In America, we are free to say what we want, when we want, and to hell with anyone who tries to get in the way of our freedom of expression.
In Judaism, the holiday of Hanukkah reminds us of this battle for freedom against tyranny.
At the time of the Maccabees, more than 2,000 years ago, a tyrant named Antiochus tried to stop the Jews from worshipping freely.
Antiochus tried to unite his empire with an idea, but with an evil idea. He wanted to coerce the Jews to believe in the gods of his empire.
He wanted to force the Jews to stop circumcising their male babies, to compel the Jews to give up the celebration of the Sabbath, and to censor all study of the Torah and Jewish religious texts. He violated the religious Temple of the Jews.

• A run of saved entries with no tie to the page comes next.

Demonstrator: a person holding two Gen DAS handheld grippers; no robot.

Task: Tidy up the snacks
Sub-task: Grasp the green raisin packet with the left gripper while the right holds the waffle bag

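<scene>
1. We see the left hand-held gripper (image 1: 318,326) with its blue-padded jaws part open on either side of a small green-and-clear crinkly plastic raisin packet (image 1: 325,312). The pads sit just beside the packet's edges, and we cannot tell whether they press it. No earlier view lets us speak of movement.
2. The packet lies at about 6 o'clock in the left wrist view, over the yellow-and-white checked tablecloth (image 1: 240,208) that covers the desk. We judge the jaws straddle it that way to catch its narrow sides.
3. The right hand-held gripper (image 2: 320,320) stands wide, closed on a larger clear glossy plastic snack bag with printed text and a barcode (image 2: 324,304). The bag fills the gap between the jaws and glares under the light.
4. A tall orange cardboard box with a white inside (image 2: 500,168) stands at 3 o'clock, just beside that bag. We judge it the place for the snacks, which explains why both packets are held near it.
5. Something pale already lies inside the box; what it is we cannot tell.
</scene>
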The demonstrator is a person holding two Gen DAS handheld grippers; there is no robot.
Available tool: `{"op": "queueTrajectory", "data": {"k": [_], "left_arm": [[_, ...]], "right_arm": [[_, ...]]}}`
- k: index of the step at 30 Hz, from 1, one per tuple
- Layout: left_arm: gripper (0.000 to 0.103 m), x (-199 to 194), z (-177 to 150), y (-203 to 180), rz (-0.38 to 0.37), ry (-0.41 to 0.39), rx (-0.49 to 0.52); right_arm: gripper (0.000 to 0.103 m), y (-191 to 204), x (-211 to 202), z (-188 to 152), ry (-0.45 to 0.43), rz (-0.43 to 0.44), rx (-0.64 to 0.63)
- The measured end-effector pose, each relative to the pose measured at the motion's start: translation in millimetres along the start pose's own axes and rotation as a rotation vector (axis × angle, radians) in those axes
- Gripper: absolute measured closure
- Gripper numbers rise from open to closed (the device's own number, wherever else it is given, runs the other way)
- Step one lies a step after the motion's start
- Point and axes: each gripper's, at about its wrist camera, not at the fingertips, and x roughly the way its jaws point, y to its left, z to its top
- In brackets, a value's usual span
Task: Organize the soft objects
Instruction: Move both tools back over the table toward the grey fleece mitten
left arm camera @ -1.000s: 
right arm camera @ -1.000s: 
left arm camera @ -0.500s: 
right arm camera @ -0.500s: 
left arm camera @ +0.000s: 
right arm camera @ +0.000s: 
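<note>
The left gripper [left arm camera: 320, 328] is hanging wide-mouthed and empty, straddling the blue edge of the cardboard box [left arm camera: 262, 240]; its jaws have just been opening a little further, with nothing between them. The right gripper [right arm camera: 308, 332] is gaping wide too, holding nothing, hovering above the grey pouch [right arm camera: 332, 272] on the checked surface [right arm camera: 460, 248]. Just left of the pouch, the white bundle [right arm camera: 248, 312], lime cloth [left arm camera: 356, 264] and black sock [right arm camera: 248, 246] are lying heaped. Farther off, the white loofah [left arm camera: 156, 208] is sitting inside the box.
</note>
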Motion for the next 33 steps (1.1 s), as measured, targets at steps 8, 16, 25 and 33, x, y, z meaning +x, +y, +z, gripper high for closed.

His name was Antiochus Epiphanes, but the Jews called him Antiochus Epimames, or Antiochus the Madman. As a child, I learned the story of Hannah and her seven sons, who stood up to Antiochus.
He demanded that they bow down to him and worship idols, but she and her seven sons all refused to abandon the God of Creation to worship a human tyrant. So they were tortured and killed by Antiochus and his obedient soldiers.
They are martyrs, witnesses to God’s glory.
The holiday of Hanukkah celebrates religious freedom. Hanukkah reminds us that sometimes we need to go to war and fight even to the death for our freedoms because there are tyrants and madmen out there who are trying to subdue us.
This Hanukkah, when I light the candles, I’m not only going to think about the story of ancient Israel where the Maccabees, a small group of warriors, defeated the seemingly great and mighty forces of Antiochus.
I’m also going to think about the world today.
We need to uphold the eternal light of our God-given freedoms in the struggle against the darkness of tyranny and suppression.